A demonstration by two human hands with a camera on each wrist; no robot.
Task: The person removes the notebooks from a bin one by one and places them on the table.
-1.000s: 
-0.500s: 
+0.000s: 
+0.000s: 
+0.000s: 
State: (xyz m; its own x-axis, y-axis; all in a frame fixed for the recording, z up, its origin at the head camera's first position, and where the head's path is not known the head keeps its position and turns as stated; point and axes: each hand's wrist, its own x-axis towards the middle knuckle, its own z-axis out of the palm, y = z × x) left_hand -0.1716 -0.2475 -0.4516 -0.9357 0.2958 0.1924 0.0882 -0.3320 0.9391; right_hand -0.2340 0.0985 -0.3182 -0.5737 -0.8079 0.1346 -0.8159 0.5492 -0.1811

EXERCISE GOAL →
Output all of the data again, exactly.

OUTPUT FOR THIS TASK →
A demonstration by two human hands with a camera on each wrist; no robot.
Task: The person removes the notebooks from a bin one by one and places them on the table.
-1.000s: 
-0.500s: 
+0.000s: 
+0.000s: 
+0.000s: 
State: (xyz m; its own x-axis, y-axis; all in a frame fixed for the recording, z up, its origin at the head camera's first position, and where the head's path is not known the head keeps its position and turns as stated; point and axes: each hand's wrist, its own x-axis towards the middle knuckle, its own z-axis out of the palm, y = z × x) left_hand -0.1716 -0.2475 -0.4516 -0.9357 0.2958 0.1924 0.0882 -0.3320 0.9391; right_hand -0.2340 0.0985 -0.3182 -0.5737 -0.8079 0.1346 -0.8159 0.5492 -0.1811

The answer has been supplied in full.